SSDP Scanning for UPnP Vulnerabilities

One day I was monitoring a system for network traffic and noticed that an SSDP service was communicating out from the machine to the IP4 and IPv6 broadcast ranges. Kind of odd, as the machine was firewalled and should not have been communicating with anything at that individual time.

So what was it?

SSDP (Simple Service Discovery Protocol) is a protocol that advertises and looks for network services. On Windows systems, SSDP service controls communication for the Universal Plug and Play feature (uPnP).

Well uPnP has not been without it’s issues and earlier this year HD Moore of Rapid7 created a utility that would both scan for SSDP communication and notify you if the system was vulnerable to uPnP exploits.

What is interesting about the “UPnP SSDP M-SEARCH Information Discovery” tool is that it not only tells you if the machine is vulnerable to uPnP exploits, but also returns interesting information about  the machine.

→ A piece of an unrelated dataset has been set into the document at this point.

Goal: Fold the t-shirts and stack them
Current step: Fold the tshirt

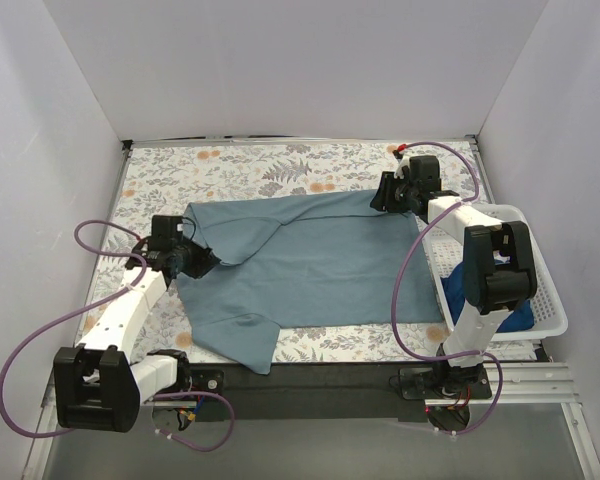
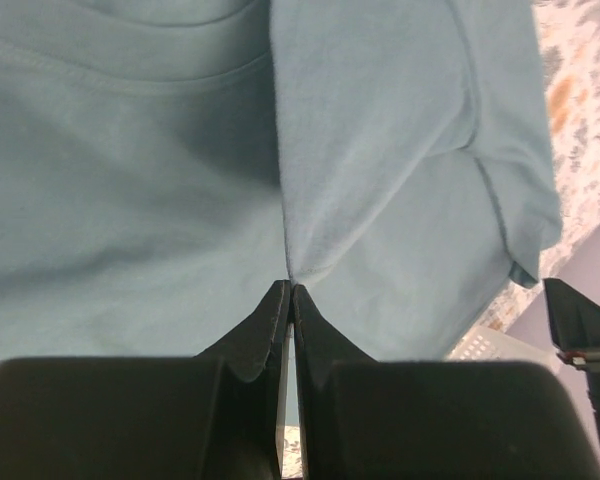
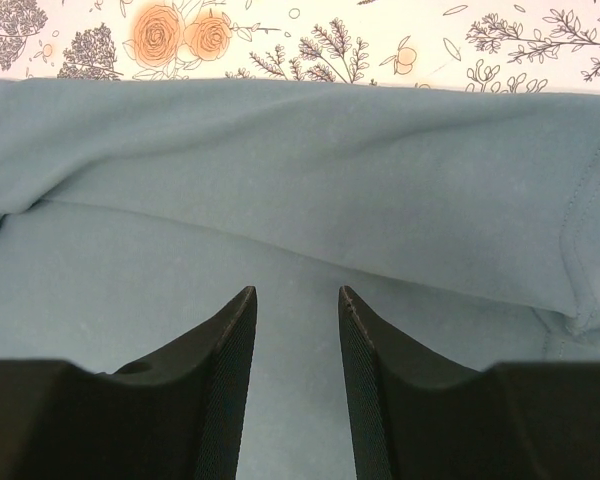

So if the system isn’t vulnerable, chances are that you will at least be able to tell that:

  • It is up and running
  • The service that is running
  • And a valid user name!

The search tool is already included in Metasploit. So all you need to do is run it and feed it a network range:

SSDP search

Then type “run” or “exploit” and it will scan the network range looking systems advertising uPnP services:

SSDP search results 1

Okay, it found one. It doesn’t appear to be vulnerable, if it were the uPnP vulnerabilities would be listed with the return.

But if you notice there is an html link. In this case, if we click the link, we are presented with a bunch of information that includes the machine name and a valid user name!

User results

As you can see from the scan results above, the Media Server was running on this machine, and a valid PC name and username is listed (blocked out to protect the innocent).

For security departments, running this utility against your company will quickly show any services that are being openly broadcasted on your net. If these services are reachable from the internet (over 40 million are!) then you have some serious configuration issues that need to be addressed.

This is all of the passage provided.